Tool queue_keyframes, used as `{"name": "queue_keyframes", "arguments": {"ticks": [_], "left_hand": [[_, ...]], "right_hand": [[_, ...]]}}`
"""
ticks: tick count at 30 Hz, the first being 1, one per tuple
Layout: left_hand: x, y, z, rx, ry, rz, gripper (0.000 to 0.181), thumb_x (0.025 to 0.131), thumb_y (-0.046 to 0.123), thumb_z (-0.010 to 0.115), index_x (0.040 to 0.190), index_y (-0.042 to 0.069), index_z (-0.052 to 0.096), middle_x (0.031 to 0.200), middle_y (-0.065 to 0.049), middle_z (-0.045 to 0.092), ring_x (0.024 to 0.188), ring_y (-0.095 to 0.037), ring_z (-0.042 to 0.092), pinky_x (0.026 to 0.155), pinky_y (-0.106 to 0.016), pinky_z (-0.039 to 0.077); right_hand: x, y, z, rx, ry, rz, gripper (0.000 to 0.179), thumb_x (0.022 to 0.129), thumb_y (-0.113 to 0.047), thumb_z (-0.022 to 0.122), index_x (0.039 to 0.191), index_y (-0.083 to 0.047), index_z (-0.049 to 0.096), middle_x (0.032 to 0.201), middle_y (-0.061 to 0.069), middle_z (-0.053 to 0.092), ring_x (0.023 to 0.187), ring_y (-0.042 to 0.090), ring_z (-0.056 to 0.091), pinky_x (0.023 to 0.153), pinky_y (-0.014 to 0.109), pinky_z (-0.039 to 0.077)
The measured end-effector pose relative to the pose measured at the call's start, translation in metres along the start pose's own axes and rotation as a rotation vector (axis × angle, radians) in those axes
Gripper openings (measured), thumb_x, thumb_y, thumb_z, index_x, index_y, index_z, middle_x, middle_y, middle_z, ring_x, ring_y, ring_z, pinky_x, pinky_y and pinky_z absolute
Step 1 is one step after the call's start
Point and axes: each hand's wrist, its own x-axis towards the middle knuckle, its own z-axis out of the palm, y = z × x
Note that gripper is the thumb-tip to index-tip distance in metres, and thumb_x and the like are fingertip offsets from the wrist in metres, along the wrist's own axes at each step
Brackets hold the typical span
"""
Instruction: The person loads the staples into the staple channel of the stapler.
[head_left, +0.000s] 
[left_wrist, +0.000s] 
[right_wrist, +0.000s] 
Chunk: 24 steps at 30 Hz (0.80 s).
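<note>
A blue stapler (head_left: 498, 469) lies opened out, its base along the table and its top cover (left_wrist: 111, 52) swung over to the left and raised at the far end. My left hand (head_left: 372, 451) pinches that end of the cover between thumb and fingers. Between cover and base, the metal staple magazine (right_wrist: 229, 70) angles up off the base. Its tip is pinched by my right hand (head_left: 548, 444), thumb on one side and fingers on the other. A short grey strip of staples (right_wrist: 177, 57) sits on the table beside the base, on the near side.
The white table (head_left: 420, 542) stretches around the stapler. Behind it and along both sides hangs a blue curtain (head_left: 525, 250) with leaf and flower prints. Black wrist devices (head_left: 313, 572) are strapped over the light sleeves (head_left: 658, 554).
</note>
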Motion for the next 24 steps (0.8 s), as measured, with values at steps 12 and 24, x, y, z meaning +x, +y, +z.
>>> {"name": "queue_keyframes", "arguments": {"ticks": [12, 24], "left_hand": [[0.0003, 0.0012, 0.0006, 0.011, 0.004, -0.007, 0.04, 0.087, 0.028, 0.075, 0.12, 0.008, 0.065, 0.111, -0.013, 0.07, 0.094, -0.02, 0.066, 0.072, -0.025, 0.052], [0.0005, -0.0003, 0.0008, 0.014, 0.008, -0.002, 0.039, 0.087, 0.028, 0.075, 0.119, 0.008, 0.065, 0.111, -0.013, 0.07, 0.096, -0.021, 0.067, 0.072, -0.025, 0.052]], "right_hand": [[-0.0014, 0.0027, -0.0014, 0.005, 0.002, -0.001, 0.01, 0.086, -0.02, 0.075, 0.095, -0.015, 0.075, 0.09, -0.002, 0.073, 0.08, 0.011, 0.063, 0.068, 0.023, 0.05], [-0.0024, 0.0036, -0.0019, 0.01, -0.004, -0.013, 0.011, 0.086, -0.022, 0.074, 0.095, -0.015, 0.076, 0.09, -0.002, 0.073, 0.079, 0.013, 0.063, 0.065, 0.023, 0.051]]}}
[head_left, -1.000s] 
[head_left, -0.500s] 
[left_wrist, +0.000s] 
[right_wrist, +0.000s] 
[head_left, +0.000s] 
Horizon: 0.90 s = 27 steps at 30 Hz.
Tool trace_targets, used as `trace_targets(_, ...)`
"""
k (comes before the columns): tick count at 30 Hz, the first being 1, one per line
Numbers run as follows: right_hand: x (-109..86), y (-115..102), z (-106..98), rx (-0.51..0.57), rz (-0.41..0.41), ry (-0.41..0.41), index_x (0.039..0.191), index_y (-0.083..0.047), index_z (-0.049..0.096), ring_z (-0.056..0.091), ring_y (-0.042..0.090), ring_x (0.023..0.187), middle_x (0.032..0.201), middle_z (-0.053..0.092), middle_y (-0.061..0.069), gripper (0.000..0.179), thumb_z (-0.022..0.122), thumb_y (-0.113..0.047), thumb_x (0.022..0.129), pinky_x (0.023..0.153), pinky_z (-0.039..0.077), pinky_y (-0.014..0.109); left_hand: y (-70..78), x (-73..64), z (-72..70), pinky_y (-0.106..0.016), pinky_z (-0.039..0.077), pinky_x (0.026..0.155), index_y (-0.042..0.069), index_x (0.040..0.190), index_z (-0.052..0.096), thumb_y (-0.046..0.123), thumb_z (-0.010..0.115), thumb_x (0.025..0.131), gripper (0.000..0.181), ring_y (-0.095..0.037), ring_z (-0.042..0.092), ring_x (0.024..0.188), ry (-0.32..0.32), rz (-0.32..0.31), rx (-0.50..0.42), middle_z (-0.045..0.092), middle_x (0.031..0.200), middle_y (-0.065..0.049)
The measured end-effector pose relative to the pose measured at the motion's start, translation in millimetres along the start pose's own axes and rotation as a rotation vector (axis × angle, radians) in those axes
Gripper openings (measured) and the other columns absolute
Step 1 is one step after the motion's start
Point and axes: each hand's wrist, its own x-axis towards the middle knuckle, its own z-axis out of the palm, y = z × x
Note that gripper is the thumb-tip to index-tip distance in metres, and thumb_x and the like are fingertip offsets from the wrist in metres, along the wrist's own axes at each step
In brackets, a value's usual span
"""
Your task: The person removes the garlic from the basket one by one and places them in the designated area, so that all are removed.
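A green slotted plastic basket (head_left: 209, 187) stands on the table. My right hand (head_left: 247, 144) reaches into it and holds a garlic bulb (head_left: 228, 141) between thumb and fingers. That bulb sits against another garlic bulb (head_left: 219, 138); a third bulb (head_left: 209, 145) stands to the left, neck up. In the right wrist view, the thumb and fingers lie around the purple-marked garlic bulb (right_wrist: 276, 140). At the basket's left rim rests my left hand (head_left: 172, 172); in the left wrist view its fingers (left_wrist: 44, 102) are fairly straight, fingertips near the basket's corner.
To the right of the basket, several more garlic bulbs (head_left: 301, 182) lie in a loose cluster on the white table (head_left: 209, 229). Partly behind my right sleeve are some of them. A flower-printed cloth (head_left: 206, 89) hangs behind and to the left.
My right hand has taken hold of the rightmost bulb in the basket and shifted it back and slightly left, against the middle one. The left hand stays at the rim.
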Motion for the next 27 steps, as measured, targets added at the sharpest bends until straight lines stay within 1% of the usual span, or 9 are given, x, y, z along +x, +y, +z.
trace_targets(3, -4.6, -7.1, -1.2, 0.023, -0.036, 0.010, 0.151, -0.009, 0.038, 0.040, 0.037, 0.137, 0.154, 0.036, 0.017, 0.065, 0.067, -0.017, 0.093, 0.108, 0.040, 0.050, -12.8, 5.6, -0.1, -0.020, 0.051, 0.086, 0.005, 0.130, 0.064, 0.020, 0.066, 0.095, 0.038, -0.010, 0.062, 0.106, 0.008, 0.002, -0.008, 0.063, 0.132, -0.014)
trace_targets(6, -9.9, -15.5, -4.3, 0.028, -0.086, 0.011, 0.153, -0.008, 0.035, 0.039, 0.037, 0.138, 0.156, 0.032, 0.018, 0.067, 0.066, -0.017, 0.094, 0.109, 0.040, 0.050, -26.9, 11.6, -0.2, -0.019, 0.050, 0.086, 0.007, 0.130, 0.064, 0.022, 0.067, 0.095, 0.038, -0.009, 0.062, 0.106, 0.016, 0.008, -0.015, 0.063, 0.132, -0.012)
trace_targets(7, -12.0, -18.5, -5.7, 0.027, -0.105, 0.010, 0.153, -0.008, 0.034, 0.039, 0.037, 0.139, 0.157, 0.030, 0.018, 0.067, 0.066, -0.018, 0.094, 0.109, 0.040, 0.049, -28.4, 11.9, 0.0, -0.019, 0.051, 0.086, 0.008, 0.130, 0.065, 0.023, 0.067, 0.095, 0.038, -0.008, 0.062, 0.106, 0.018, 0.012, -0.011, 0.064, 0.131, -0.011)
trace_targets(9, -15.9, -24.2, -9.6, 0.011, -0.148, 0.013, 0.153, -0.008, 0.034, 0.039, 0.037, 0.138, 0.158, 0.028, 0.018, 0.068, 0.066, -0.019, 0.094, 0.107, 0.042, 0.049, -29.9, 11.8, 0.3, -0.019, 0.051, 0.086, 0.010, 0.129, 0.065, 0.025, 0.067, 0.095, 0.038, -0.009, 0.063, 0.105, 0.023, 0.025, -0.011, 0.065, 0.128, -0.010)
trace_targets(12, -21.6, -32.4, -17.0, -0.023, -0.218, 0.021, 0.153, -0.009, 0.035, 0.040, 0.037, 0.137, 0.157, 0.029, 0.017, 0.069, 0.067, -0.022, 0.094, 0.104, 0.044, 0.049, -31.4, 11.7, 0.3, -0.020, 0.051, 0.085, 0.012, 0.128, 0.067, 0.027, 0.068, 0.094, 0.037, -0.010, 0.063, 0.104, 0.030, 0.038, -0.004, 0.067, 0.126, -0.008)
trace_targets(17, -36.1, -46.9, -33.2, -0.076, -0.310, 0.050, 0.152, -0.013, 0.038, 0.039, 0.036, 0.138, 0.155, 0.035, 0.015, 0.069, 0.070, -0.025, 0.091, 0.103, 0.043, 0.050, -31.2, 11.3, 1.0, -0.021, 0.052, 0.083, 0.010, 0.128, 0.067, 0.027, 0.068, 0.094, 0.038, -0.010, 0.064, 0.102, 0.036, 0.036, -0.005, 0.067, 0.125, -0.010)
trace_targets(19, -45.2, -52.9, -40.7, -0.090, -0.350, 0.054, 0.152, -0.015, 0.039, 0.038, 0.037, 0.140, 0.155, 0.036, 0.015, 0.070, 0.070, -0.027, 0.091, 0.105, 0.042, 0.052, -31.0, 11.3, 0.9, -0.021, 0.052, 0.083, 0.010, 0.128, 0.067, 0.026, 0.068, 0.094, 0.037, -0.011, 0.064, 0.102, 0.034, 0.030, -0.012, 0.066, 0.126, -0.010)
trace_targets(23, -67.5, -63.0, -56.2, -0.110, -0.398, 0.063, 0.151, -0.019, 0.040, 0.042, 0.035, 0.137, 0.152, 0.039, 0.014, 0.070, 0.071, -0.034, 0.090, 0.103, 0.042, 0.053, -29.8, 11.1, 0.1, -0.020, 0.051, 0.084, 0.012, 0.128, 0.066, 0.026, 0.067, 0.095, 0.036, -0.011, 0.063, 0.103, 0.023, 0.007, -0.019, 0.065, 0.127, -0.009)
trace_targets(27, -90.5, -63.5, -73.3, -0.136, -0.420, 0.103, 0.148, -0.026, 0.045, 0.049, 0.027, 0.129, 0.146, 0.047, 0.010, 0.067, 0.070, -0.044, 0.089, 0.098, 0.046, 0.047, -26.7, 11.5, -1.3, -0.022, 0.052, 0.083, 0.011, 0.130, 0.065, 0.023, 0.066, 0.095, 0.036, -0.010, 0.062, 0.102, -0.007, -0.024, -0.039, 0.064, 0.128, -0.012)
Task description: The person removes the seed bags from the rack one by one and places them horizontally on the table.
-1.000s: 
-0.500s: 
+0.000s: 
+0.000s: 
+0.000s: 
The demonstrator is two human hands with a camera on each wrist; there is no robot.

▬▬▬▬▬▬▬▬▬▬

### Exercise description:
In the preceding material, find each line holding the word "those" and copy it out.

### Task result:
The measured end-effector pose relative to the pose measured at the call's start, translation in metres along the start pose's own axes and rotation as a rotation vector (axis × angle, radians) in those axes
The measured end-effector pose relative to the pose measured at the motion's start, translation in millimetres along the start pose's own axes and rotation as a rotation vector (axis × angle, radians) in those axes

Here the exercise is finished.